Driving Miss Norma by Tim Bauerschmidt

Driving Miss Norma by Tim Bauerschmidt

Author:Tim Bauerschmidt
Language: eng
Format: epub
Publisher: HarperCollins
Published: 2017-03-23T04:00:00+00:00


Late one evening just a couple of days after the CBS crew had left, we received a photograph on our Facebook page from a sweet-looking gentleman located in Zurich, Switzerland. It showed him holding a handwritten note on a piece of white paper that said “Bravo, Norma, I you,” and we could see that he had signed his name at the bottom. “What a nice man,” I said to Tim, sliding the laptop toward him so he could see.

Exhausted, I closed the computer and tried to get some sleep. The next morning when I opened my laptop’s silver lid, the photo of the nice man was still up on the screen. Tim and I looked at it more closely and at the same time exclaimed, “Holy shit! That’s Paulo Coelho!” The man in the photograph turned out to be the author of The Alchemist, a favorite book of mine. He was also the world’s most-translated living author and a national hero in his native country of Brazil. Paulo Coelho had posted the photo on his Facebook page too, which happened to have twenty-eight million followers.

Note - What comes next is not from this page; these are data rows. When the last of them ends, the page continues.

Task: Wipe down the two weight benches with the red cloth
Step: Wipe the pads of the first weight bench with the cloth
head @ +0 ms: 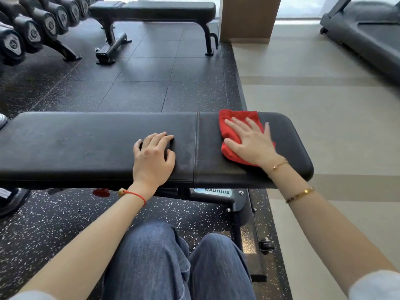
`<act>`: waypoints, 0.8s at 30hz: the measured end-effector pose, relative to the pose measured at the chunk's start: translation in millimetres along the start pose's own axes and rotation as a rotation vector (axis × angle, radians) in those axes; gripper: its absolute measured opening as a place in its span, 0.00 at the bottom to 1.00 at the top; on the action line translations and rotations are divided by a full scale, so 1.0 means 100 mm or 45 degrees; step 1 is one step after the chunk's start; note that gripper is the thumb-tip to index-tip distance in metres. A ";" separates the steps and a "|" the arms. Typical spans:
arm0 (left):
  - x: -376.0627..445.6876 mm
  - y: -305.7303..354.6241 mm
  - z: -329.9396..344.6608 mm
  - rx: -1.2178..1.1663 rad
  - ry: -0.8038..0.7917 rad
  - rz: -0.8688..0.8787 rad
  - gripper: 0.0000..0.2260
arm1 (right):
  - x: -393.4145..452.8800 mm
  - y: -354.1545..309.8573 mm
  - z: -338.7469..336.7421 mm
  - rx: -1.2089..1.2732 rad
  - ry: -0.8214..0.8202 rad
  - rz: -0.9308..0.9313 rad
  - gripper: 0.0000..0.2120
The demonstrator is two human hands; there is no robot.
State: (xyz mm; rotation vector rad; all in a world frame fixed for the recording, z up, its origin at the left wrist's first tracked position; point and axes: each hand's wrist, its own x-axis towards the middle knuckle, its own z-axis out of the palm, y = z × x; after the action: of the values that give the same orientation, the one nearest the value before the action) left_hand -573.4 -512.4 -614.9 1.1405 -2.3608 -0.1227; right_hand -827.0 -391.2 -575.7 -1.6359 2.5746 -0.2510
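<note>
A long black padded weight bench (pixel 86 146) runs across the view just in front of my knees. A folded red cloth (pixel 232 128) lies on its right-hand pad, and my right hand (pixel 251 141) presses flat on the cloth with fingers spread. Left of the pad seam, my left hand (pixel 152 158) rests on the bench top, fingers loosely bent and holding nothing. A second black bench (pixel 164 9) stands across the dark rubber floor at the back.
A rack of black dumbbells (pixel 32 31) lines the back left. A wooden pillar (pixel 249 18) rises at the back, and a treadmill (pixel 368 35) sits on the beige floor at the far right. The near bench's frame and wheel (pixel 267 244) are under its right end.
</note>
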 end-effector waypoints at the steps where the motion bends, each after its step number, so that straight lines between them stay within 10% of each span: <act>1: 0.00 0.01 0.01 0.004 0.001 -0.006 0.18 | 0.08 0.04 -0.02 0.027 -0.031 0.071 0.28; 24: 0.00 0.07 -0.01 0.021 -0.021 -0.030 0.17 | 0.21 -0.31 -0.04 0.054 0.083 0.065 0.25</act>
State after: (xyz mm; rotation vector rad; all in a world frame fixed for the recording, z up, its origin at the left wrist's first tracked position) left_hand -577.7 -507.6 -612.0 1.1795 -2.3675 -0.1220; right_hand -809.3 -422.3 -565.4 -1.5715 2.6345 -0.3583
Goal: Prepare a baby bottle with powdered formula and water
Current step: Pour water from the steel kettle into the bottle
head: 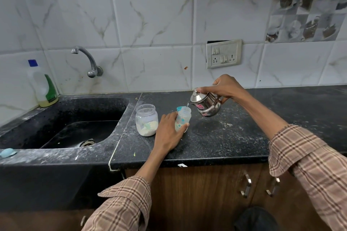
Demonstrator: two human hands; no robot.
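Note:
A small clear baby bottle (183,118) with printed figures stands upright and uncapped on the black counter (216,137). My left hand (168,133) grips its lower body from the left. Just right of it, my right hand (225,88) holds a small steel kettle (205,104), tilted so its spout is over the bottle's mouth, and a thin stream of water runs in. A blue cap (180,108) shows just behind the bottle. An open clear jar (146,119) partly filled with white powder, a scoop inside, stands to the bottle's left.
A black sink (75,127) with a wall tap (85,60) lies left of the jar. A dish-soap bottle (42,84) stands at the sink's back corner. A blue object (7,152) rests on the sink's front rim. Powder is spilled on the counter. A wall socket (223,53) is behind.

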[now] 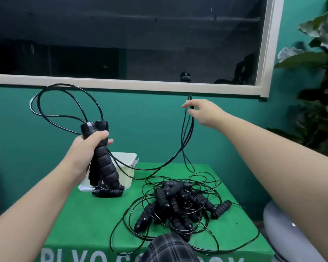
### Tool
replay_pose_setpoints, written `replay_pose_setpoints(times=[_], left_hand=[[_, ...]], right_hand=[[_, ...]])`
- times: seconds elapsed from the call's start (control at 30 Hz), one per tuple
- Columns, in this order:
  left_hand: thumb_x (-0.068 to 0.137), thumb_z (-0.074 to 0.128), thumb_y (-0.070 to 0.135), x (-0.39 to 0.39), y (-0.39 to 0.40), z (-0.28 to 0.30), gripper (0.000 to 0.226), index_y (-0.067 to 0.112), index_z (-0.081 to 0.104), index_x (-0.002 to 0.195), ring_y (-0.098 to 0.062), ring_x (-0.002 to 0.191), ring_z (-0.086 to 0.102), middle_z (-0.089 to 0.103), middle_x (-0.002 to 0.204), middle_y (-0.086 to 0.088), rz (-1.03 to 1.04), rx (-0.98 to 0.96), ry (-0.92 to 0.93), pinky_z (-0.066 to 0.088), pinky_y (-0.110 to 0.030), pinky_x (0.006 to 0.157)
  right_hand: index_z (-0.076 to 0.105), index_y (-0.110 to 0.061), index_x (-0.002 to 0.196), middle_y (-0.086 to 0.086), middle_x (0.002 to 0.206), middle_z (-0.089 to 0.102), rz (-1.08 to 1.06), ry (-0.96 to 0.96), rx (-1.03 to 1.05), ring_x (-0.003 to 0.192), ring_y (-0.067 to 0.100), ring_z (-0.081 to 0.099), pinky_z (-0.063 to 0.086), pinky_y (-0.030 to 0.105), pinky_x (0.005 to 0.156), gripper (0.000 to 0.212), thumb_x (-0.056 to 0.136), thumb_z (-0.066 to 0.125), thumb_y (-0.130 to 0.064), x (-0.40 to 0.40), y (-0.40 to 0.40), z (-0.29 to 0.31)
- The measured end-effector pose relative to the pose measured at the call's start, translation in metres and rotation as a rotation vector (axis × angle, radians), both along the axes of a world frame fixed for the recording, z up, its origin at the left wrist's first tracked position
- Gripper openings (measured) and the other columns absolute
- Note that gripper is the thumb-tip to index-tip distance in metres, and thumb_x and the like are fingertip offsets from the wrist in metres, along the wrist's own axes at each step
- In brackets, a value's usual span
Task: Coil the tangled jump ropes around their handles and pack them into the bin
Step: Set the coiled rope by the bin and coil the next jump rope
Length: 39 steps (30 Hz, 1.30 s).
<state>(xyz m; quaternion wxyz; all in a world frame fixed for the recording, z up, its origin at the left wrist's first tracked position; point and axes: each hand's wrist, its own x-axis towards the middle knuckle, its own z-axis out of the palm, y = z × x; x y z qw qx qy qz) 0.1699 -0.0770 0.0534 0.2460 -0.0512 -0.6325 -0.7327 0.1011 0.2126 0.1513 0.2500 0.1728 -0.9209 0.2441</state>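
Left hand (87, 148) is wrapped around two black handles (99, 146) raised above the white bin (129, 167); the thin cord (186, 133) is pinched by the right hand (204, 112), over a tangled rope pile (178, 207) on the green table (87, 220).

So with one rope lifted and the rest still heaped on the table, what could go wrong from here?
1. The cord pinched by the right hand trails down toward the tangled pile; pulling further may drag other ropes up or tighten knots.
2. The slack loops above the handles gripped by the left hand are loose and could twist into new tangles when coiling.
3. The low-hanging cord passes by the white bin and might snag its rim.
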Motion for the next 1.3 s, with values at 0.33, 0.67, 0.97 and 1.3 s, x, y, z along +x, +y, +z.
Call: replay_pose_setpoints(times=[0.33,0.67,0.97,1.3], left_hand=[[0.062,0.069,0.034,-0.014,0.002,-0.064,0.041,0.012,0.06,0.095,-0.018,0.066,0.063,0.065,0.076,-0.005,-0.194,-0.397,-0.499,0.047,-0.017,0.051],[0.08,0.071,0.023,-0.025,0.028,-0.11,0.027,0.013,0.059,0.103,-0.021,0.088,0.052,0.059,0.095,-0.007,-0.173,-0.254,-0.418,0.039,-0.031,0.068],[0.085,0.056,-0.005,-0.012,0.101,-0.14,0.018,0.008,0.064,0.095,-0.027,0.087,0.062,0.068,0.094,-0.014,-0.272,0.123,-0.368,0.049,-0.044,0.09],[0.068,0.077,0.018,0.002,0.136,-0.19,0.04,0.016,0.067,0.107,-0.024,0.099,0.067,0.072,0.102,-0.009,-0.395,-0.036,-0.344,0.051,-0.036,0.087]], right_hand=[[0.031,-0.029,0.148,-0.012,0.154,0.03,-0.095,0.135,0.208,0.117,0.022,0.055,0.049,0.033,0.082,0.068,0.092,0.035,0.01,-0.067,-0.019,-0.061],[0.031,-0.037,0.147,-0.002,0.159,0.017,-0.043,-0.071,0.353,0.136,0.025,0.036,0.046,0.042,0.097,0.057,0.099,0.046,-0.009,-0.068,-0.042,-0.132],[0.063,-0.023,0.125,-0.006,0.118,0.066,0.205,-0.219,-0.123,0.104,0.008,0.059,0.043,0.022,0.093,0.031,0.095,0.058,-0.021,0.037,-0.046,-0.212],[0.055,-0.038,0.125,-0.022,0.119,0.062,0.263,-0.444,-0.584,0.111,-0.012,0.052,0.039,0.011,0.096,0.048,0.096,0.037,-0.004,0.079,-0.026,-0.282]])
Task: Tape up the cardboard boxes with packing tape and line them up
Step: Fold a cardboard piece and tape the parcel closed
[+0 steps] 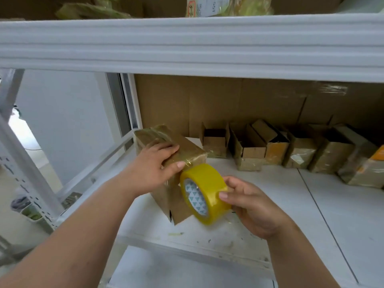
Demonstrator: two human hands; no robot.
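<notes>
Two bare forearms rising from the bottom edge, nearest the camera, both reaching forward over a white shelf [270,215]. Left hand [154,166] palm-down on the near top of a cardboard box [182,146], fingers curled over its upper face, thumb stretched along the near edge and pressing on the glossy strip where it leaves the roll. Box tilted up off the shelf board, resting on a low corner, its far end higher and toward the left; brown, narrow, already banded with shiny clear tape across the top and far end, a lower flap seam showing dark near the bottom. Just right of the thumb, touching the box's near corner, a tape roll [204,193]: yellow-tinted, thick, standing on edge, white core printed with small teal triangles facing the camera. Right hand [247,201] gripping that roll from the right, fingers wrapped over its outer band, thumb on the near rim. Hands close together, each clamped on its own thing.

Farther right along the back of the shelf, a row of small boxes [291,150], side by side against a brown cardboard backing [249,100], several with top flaps standing open, some wrapped in glossy tape, one at the far right showing orange.
</notes>
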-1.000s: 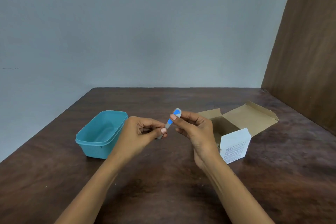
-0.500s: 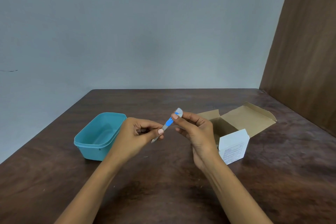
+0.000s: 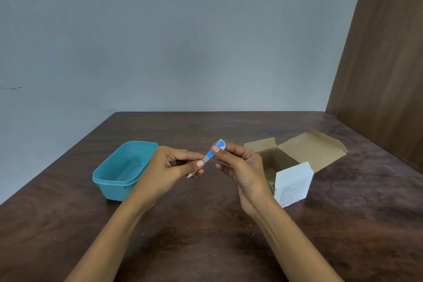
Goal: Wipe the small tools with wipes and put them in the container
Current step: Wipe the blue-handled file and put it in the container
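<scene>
A small tool (image 3: 209,156) with a blue and grey handle and a pointed pale tip is held slanted above the table between both hands. My right hand (image 3: 240,167) pinches its upper blue end with thumb and fingers. My left hand (image 3: 170,167) pinches the lower part near the tip. A teal plastic container (image 3: 109,177), open and with nothing visible inside, stands on the table just left of my left hand. No wipe is clearly visible in either hand.
An open cardboard box (image 3: 295,155) with a white printed front flap (image 3: 293,184) stands right of my right hand. The dark wooden table (image 3: 206,236) meets a grey wall behind and a brown wooden panel (image 3: 384,75) at the right.
My left hand has slid slightly down the tool toward its tip, so more of the pointed end shows below my thumb. The view shifted a little.
</scene>
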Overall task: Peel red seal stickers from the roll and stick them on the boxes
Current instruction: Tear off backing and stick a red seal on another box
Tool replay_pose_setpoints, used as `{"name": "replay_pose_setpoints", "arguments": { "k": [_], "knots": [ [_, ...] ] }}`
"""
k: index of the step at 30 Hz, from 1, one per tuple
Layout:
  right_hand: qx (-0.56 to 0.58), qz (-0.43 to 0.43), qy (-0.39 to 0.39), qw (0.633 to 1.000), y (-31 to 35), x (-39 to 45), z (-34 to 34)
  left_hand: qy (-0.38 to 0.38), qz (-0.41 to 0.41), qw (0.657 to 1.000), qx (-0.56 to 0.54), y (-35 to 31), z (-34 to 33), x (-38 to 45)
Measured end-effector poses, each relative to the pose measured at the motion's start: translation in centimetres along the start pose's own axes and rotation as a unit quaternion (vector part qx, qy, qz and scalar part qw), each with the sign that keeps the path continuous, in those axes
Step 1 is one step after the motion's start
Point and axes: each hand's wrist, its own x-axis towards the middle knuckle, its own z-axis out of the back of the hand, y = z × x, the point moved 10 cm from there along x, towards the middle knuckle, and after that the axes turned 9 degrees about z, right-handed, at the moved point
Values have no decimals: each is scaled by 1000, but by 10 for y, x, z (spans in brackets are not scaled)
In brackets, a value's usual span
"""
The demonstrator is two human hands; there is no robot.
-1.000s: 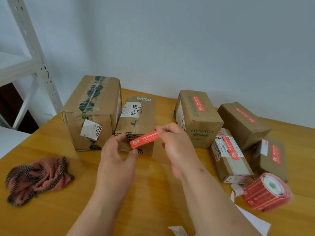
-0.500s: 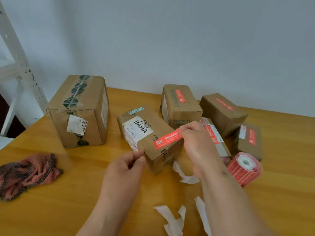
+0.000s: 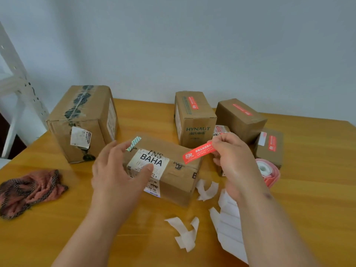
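Note:
A brown box labelled "INS BAHA" (image 3: 173,178) lies in the middle of the wooden table (image 3: 115,218). My left hand (image 3: 117,170) grips its left end, thumb on the white label and fingers over the far edge. My right hand (image 3: 235,160) pinches the right end of a peeled red seal sticker (image 3: 199,152), which hangs free just above the box's right end. The red sticker roll (image 3: 268,171) lies to the right, partly hidden behind my right wrist.
A large taped box (image 3: 82,120) stands at the back left. The HYNAUT box (image 3: 194,118) and two boxes (image 3: 240,118) (image 3: 269,145) at the back right carry red stickers. White backing scraps (image 3: 185,232) lie in front, a pink cloth (image 3: 28,189) at left, a shelf rack (image 3: 17,89) beyond.
My left hand has moved up onto the BAHA box's left end and taken hold of it. My right hand has carried the sticker right, off the box top.

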Motion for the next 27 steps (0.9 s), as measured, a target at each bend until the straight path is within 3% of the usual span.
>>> {"name": "replay_pose_setpoints", "arguments": {
  "k": [3,12,19,23,27],
  "knots": [
    [52,2,8,999,3,-8,-3,60,18,997,51,9,-12,5],
    [37,20,16,999,2,-16,-15,-33,-30,986,163,-13,12,-4],
    [38,69,12,997,17,-24,-21,10,-85,995,52,-27,9,-7],
    [49,73,17,996,17,-27,-31,60,-49,995,-62,-25,7,-1],
    [25,75,19,997,18,-27,-38,81,-21,994,-73,-24,3,6]
  ]
}}
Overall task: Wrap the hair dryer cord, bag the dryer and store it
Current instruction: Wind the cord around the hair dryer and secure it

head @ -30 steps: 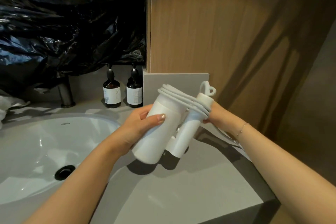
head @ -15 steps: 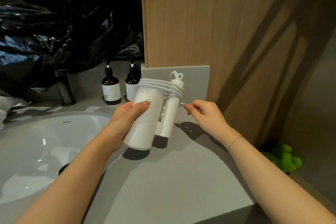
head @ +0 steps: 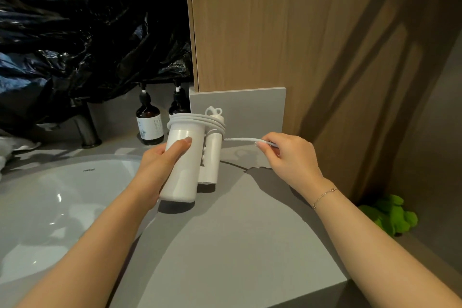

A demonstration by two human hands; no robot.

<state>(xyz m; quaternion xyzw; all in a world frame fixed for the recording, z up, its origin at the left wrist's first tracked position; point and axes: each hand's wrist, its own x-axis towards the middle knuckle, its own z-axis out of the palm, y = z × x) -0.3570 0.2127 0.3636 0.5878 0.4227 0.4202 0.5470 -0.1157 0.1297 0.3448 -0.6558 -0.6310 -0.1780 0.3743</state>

The next day the Driving Miss Norma page received tens of thousands of messages from around the world, most of them from Brazil. Soon Tim was teaching himself some Portuguese phrases so he could reply to as many of the personal messages from there as possible. The Facebook page received 39,000 new “likes” and we fielded 93 media requests from around the world that day. At one point there were more than 106,000 unread messages, and the computer screen was flashing with new ones coming in faster than we could possibly read them. We had officially gone “viral”—and the CBS piece had not even aired yet.

Nothing else, though, had yet changed in our lives. Norma still followed her routine like clockwork—up at nine in the morning and dancing to bed at nine at night. She would peacefully work on jigsaw puzzles set up on the picnic table outside our motor home, Ringo, her constant companion, napping by her feet while Tim and I went through all the messages. In a virtual sense, everything had changed, but in reality, things were exactly as they had been.

Then one afternoon we took Norma for a walk on Saint Augustine Beach. Tim pushed his mom in her wheelchair over the hard-packed sand while Ringo and I dipped our toes into the water. Two women nearby were out collecting seashells.

“Is that Miss Norma?!” we heard one of the women ask her friend.

“It is—it’s her!” the other exclaimed.

Both women quickly approached Norma. “Oh, you are such an inspiration!”

I stood there astonished. The words that I had seen on the computer screen suddenly had breath and faces, gave handshakes and hugs. They smelled of sunscreen and perfume. My tiny mother-in-law had been recognized in public. She was being hailed as a hero.

Sitting tall in her wheelchair, Norma smiled broadly at the women, her eyes full of life. She engaged with these lovely strangers like a professional, laughing and shaking hands.